# [Problem]
Every line of the material has to be retyped exactly.

══ Stored data ══

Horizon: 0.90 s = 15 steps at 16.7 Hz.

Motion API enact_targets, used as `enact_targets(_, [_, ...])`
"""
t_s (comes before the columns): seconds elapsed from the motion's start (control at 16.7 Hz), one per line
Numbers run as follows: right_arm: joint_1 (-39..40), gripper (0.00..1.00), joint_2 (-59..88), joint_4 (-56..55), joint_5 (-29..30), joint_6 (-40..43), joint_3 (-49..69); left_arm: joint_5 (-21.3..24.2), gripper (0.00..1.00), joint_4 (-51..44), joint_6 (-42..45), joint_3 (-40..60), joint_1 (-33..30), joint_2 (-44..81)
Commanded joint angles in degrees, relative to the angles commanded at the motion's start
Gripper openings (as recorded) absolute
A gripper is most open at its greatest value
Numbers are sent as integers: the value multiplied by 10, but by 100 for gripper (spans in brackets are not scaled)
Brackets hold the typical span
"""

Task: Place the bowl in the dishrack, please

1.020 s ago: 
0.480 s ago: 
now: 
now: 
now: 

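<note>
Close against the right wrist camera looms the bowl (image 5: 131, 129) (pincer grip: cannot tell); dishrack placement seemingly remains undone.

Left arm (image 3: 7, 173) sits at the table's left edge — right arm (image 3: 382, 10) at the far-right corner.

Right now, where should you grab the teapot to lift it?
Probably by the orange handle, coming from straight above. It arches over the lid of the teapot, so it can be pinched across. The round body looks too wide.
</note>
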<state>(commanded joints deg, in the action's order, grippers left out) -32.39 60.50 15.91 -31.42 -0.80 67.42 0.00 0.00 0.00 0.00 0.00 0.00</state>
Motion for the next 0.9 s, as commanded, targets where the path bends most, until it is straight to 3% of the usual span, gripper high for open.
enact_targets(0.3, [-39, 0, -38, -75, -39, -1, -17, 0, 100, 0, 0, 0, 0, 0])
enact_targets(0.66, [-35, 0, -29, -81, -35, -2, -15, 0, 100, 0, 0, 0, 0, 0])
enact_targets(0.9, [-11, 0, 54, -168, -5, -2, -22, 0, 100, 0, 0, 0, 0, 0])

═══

# [Answer space]
Horizon: 0.90 s = 15 steps at 16.7 Hz.

Motion API enact_targets, used as `enact_targets(_, [_, ...])`
"""
t_s (comes before the columns): seconds elapsed from the motion's start (control at 16.7 Hz), one per line
Numbers run as follows: right_arm: joint_1 (-39..40), gripper (0.00..1.00), joint_2 (-59..88), joint_4 (-56..55), joint_5 (-29..30), joint_6 (-40..43), joint_3 (-49..69); left_arm: joint_5 (-21.3..24.2), gripper (0.00..1.00), joint_4 (-51..44), joint_6 (-42..45), joint_3 (-40..60), joint_1 (-33..30), joint_2 (-44..81)
Commanded joint angles in degrees, relative to the angles commanded at the motion's start
Gripper openings (as recorded) absolute
A gripper is most open at its greatest value
Numbers are sent as integers: the value multiplied by 10, but by 100 for gripper (spans in brackets are not scaled)
Brackets hold the typical span
"""

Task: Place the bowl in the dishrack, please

1.020 s ago: 
0.480 s ago: 
now: 
now: 
now: 

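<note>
Close against the right wrist camera looms the bowl (image 5: 131, 129) (pincer grip: cannot tell); dishrack placement seemingly remains undone.

Left arm (image 3: 7, 173) sits at the table's left edge — right arm (image 3: 382, 10) at the far-right corner.

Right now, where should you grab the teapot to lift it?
Probably by the orange handle, coming from straight above. It arches over the lid of the teapot, so it can be pinched across. The round body looks too wide.
</note>
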<state>(commanded joints deg, in the action's order, grippers left out) -32.39 60.50 15.91 -31.42 -0.80 67.42 0.00 0.00 0.00 0.00 0.00 0.00</state>
Motion for the next 0.9 s, as commanded, targets where the path bends most, until it is straight to 3% of the usual span, gripper high for open.
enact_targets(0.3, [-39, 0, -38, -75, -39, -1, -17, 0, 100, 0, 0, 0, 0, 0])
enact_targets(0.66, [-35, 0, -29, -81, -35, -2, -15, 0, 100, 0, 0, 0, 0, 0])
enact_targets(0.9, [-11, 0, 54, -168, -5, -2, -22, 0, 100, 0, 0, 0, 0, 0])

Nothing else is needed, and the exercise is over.